In 2021 the Chamber of Young Snow Distinguished Scholars Webinar Series invites three international speakers to reflect on the theme of cross-geographic practices from pre-modern era to today. With this theme we seek to encourage thinking about the history of migration and shifting notions of borders and diversity during a time when global connections and disconnections became more political than ever. What are the inspirations and conflicts that come with transcultural encounters in the colonial and postcolonial eras? How are those stories narrated and visualized in art history and museum practices of the 21st century? How do perspectives and historical evidences gathered from different sites help rewrite ‘global’ histories?
Presented by the Visual Studies Department, Lingnan University.
Date: 7 October 2021 (Thursday)
Time: 8:30 pm HKT/ 1:30 pm BST
Topic: Nam June Paik: Transforming Cultures, Connecting the World
Speaker: Sook-Kyung Lee, Senior Curator, International Art (Hyundai Tate Research Centre: Transnational), Tate Modern
Date: 11 November 2021 (Thursday)
Time: 8:30 pm HKT/ 1:30 pm CET
Topic: The World of Delftware / Delftware and the World
Speaker: Femke Diercks, Head of Decorative Arts and Curator of European Ceramics, Rijksmuseum in Amsterdam
Date: 3 December 2021 (Friday)
Time: 4:00 pm HKT/ 11:00 am CET
Topic: Chinese Visitors to the Netherlands (1600-1705) and their Cultural Representation
Speaker: Thijs Weststeijn, Professor of Art History, Utrecht University
Webinar 1: Nam June Paik: Transforming Cultures, Connecting the World
Nam June Paik (1932-2006) lived and worked in several ideal arenas for creative experimentation including Seoul, Tokyo, Düsseldorf and New York.

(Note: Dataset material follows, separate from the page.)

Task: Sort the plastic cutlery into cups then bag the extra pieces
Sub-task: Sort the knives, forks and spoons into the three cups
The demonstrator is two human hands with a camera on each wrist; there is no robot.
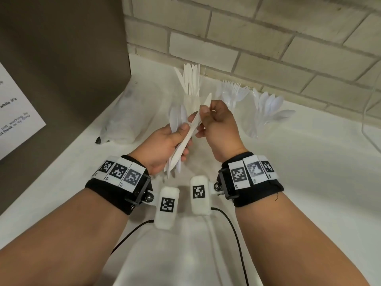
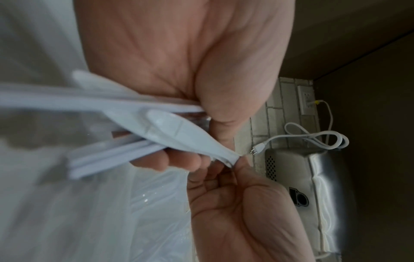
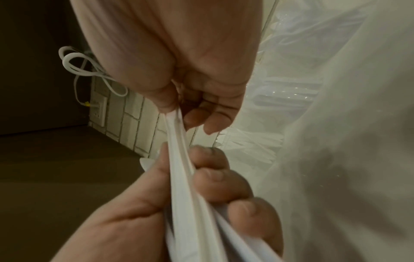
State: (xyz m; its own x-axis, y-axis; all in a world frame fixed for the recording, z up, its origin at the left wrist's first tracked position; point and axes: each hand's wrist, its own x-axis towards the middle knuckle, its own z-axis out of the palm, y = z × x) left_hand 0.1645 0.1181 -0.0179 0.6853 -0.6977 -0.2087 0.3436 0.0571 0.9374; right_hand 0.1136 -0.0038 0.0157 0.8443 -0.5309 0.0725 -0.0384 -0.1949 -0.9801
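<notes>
My left hand [image 1: 162, 145] grips a bundle of white plastic cutlery [image 1: 179, 129], spoons and knives together; the bundle [image 2: 112, 124] fills the left wrist view. My right hand [image 1: 216, 120] pinches the upper part of one white knife [image 1: 206, 102] whose lower end still lies in that bundle under the left thumb. In the right wrist view the knife [image 3: 177, 141] runs from the right fingers [image 3: 201, 120] down into the left hand [image 3: 212, 186]. Behind stand clear cups: knives [image 1: 190, 83], forks [image 1: 235, 92], spoons [image 1: 268, 106].
A clear plastic bag [image 1: 123, 120] lies on the white counter [image 1: 288, 162] to the left, beside a brown panel [image 1: 61, 58]. A brick wall [image 1: 268, 48] runs behind the cups. A steel appliance [image 2: 313, 177] and a white cord [image 2: 313, 136] show in the left wrist view.
</notes>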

He found and developed artistic camaraderie in each of these locations. Paik’s encounters with peers stimulated his avant-garde interests, and in turn, his presence contributed to the development of experimental artistic communities.

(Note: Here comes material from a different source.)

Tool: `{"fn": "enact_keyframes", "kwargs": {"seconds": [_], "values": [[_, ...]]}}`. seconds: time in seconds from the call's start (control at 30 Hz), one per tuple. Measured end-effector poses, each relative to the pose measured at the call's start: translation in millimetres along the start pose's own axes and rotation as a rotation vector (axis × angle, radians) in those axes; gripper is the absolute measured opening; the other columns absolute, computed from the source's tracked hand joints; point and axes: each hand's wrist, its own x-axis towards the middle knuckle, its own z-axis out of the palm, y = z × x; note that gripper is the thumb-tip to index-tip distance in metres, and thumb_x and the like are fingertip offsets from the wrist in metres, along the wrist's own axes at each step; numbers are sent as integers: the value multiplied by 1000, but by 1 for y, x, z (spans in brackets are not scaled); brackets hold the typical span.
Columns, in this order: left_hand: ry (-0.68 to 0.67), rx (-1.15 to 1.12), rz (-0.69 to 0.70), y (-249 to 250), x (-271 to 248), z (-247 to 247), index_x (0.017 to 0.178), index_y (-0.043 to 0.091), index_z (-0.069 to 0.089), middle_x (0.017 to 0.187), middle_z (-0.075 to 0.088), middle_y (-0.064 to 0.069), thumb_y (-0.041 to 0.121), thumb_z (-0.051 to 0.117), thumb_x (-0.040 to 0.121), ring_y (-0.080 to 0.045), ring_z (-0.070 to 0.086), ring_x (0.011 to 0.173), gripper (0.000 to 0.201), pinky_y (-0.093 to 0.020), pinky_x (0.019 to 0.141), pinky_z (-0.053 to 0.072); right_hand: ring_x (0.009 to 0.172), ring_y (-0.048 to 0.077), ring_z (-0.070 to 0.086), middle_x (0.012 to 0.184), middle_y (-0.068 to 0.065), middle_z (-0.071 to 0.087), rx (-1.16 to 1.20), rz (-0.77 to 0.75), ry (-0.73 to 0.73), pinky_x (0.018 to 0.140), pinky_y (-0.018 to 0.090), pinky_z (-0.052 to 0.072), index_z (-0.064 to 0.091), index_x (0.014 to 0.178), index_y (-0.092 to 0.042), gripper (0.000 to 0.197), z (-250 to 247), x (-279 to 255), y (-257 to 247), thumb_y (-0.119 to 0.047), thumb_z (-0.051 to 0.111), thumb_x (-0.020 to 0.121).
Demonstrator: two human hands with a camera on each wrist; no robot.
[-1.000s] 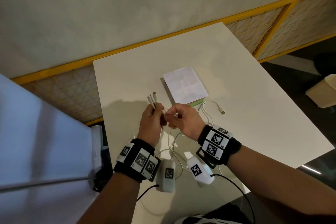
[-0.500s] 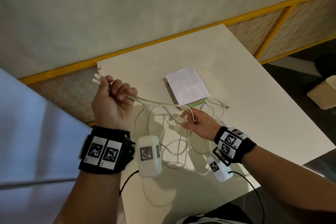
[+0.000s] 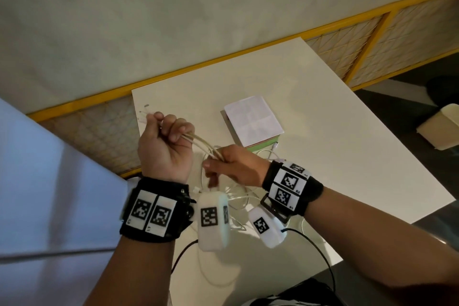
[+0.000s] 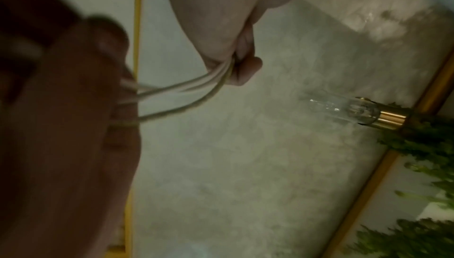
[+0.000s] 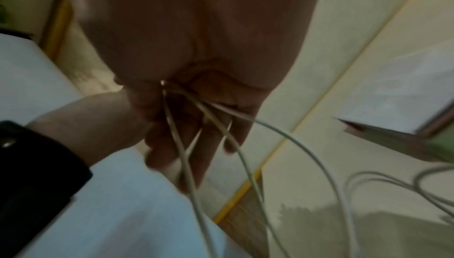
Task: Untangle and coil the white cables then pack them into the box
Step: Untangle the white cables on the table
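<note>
We see the left hand (image 3: 165, 149) fisted round the white cables (image 3: 198, 143) near their plug ends, raised above the desk (image 3: 323, 131); the right hand (image 3: 236, 166) pinches the same strands (loops trail beneath), and the box (image 3: 253, 122) sits just beyond

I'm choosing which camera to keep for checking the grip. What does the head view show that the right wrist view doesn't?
Only the head view shows the left hand gripping the white cables near their plug ends, and the whole box on the table. Only the right wrist view shows strands running between the right hand's fingers. Both show the right hand holding the cables and slack trailing toward the table.
</note>
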Motion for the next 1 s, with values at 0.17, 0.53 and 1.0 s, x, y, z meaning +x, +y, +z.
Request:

This talk addresses Paik’s art with a focus on transnational connectedness. Influenced by his experience in colonialism, war, migration and globalisation, Paik’s art centred around a global community of creators and audiences. Paik freely dipped into diverse cultures and new technologies in a manner he described as ‘random access’, establishing a hybrid construct that defied any assumed characteristics of specific countries or cultures of origin.

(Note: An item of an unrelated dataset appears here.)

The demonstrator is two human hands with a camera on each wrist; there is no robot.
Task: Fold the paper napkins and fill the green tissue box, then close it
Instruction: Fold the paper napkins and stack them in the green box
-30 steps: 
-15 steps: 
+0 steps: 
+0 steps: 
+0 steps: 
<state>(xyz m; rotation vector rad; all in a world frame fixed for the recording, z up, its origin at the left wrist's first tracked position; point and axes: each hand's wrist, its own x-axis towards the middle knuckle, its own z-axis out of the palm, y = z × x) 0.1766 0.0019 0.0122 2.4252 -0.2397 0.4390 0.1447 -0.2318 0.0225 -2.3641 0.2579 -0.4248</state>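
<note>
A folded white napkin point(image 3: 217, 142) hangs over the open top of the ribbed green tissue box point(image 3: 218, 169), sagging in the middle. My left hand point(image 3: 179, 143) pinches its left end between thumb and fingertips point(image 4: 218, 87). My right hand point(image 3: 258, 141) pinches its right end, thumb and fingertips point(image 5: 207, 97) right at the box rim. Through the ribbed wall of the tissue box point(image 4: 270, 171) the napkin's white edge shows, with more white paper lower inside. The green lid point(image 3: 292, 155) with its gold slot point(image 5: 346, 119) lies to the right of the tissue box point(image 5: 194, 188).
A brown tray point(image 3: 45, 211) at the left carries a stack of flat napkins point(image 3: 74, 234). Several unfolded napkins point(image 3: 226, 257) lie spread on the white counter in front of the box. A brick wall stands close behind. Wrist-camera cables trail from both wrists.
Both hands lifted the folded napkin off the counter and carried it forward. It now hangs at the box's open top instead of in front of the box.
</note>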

As Paik predicted, the world is shrinking with the improved mobility, internet, worldwide media as well as multinational corporations and globalised market. The recent pandemic highlighted profound challenges and questions within the interconnected world, and it further imbalanced international relationships, deepening the precarity of such a world. Looking at Paik’s art reveals how art can predict future paths and also consciously shape and transform undetermined futures. A sense of equity and solidarity is crucial in transnational exchanges, as seen in the collaborations Paik and his fellow creators established.
Webinar 2: The World of Delftware / Delftware and the World
In the past few decades, the narrative around Dutch Delftware has changed from one describing merely a Dutch cultural icon to a broader story connecting to a much larger art world. Renewed attention is being paid to the Asian sources for Delftware, both in terms of decorations (prints) and shapes. And the story of the ‘invention’ on Delftware has shifted from a Dutch success story to a pan-European effort. In this lecture I would like to address the ongoing challenges for researchers and museums to celebrate the Dutch fascination with ceramics, without avoiding the larger and often darker global context that this development was a part of.
Webinar 3: Chinese Visitors to the Netherlands (1600-1705) and their Cultural Representation
This paper discusses four of the earliest Chinese visitors to Europe and their representation in art and literature. All of them arrived via the Netherlands, traveling on the ships of the Dutch trading companies that had established the fastest and most reliable route. A Chinese merchant called Yppong was baptized in Middelburg in 1600 and was portrayed by no less than Peter Paul Rubens. Then, in 1654, Dominicus Fichinpai, the Chinese assistant of Martino Martini, arrived in Amsterdam. With his calligraphy and knowledge of Portuguese he seems to have made a special impression on a man from Morocco and on the Dutch ‘prince of poets’, Joost van den Vondel, who went on to write a play set in China. Among a group of five Chinese converts who planned to travel to the Low Countries in the 1660s, only one made it: the well-known Michael Shen, whose portrait was painted by Godfried Kneller. Finally, in 1705, the medical doctor Zhou Meiye came to Amsterdam in the company of a governor of the East India Company; various drawings related to his visit survive. As will become clear, the representations of China and the Chinese in paintings, drawings, and texts that are directly related to the visit of these four men, are different from what was presented in travelogues. The materials shine an entirely new light on the dynamic of Western stereotyping of the Chinese ‘Other’ in the seventeenth century.